Parce qu'il n'est plus supportable de jouer le cul de jatte pour susciter l'affection.
Pace que compter sur ses jambes, demande beaucoup de douceur.
Parce que d'autres on eu plus de chance au départ du grand chemin.
Pour ça, je met ces couleurs sur le papier et remercie ceux qui respectent.
Tu te trouves dans le vent.
C'est sûr, tu lui ressembles.
Parce qu'en mon coeur tu balaies.
Alors,
je rêve d'être un arbre,
Être le tronc contre lequel tu te loveras,
quand par bonheur tu passera près de moi.
Mieux vaux ne pas essayer de te saisir,
Je souhaite t'attendre.
Même si ça prend du temps, tu resteras mon désir.
Nous ne sommes pas de ce monde,
Et il ne nous épargne pas.
Je deviendrai drôle et pour toi,
Je t'épargnerai des larmes qui, dans ton coeur, inonde.
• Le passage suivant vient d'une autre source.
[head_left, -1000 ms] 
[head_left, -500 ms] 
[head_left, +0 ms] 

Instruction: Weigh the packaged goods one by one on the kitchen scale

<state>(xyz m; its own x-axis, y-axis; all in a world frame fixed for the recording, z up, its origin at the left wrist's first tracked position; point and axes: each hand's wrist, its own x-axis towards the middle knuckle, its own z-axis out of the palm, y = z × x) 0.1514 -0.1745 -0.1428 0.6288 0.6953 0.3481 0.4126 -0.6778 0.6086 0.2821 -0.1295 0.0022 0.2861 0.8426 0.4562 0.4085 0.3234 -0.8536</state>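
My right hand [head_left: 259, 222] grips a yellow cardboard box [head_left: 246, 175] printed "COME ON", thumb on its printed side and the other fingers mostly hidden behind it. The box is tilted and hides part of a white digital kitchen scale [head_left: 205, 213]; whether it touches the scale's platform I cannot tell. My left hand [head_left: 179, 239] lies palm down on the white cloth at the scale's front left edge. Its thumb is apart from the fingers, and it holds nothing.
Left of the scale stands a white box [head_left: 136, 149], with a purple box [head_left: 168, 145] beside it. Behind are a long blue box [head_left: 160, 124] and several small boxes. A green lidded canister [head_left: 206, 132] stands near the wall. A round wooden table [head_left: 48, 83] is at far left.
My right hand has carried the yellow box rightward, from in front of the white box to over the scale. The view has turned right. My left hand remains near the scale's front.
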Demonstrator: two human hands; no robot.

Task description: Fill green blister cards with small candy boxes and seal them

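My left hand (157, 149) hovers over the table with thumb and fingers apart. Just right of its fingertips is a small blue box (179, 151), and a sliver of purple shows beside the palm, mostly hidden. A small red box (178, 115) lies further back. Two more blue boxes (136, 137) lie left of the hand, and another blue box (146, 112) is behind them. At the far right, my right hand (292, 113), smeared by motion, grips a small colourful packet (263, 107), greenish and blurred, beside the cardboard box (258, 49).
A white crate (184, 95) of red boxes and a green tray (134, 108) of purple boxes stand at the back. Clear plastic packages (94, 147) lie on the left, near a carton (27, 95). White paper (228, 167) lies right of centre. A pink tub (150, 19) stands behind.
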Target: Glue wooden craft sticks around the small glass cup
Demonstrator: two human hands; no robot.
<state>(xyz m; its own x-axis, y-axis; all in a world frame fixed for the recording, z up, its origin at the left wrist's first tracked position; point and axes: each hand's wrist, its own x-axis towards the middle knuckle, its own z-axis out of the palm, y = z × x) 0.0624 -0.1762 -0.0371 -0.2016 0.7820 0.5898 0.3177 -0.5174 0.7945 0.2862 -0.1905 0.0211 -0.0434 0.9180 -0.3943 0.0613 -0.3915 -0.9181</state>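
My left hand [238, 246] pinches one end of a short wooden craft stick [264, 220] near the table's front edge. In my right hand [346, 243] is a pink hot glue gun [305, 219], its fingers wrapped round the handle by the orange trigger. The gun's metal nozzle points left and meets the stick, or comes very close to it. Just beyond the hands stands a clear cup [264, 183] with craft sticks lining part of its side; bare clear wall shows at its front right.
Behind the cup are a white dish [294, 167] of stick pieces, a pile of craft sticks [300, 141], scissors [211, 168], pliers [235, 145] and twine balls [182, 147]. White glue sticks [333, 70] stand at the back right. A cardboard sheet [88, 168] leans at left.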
Cette série de dessins est tiré de mon carnet. Actuelement, avant de m'endormir, je crée ce petit rituel: Je prend un magazine, dans lequel il y a des personnage, j'en choisi un et je me laisse le reproduire. Souvent l'expression du dessin est bien différente de l'image original ( voir hier, c'est pas triste) et reflète sans doute un état intérieur. Je dis sans doute car je ne suis pas vraiment en contact conscient avec ce que j'exprime. Il y en a un qui dit " Science sans conscience égale science de l'inconscience" ou encore un autre " un don sans technique n'est rien qu'une sale manie". Je fais ces portrait sans trop de conscience ni de technique mais il me sont bien redevables. C'est un moment proche de moi dont j'ai besoin.
Sinon, il n'y aura pas d'images jusque lundi. Je serai à Lyon ( bonjour les français) pour un stage d'aïkido. Je vous ramenerai des photos.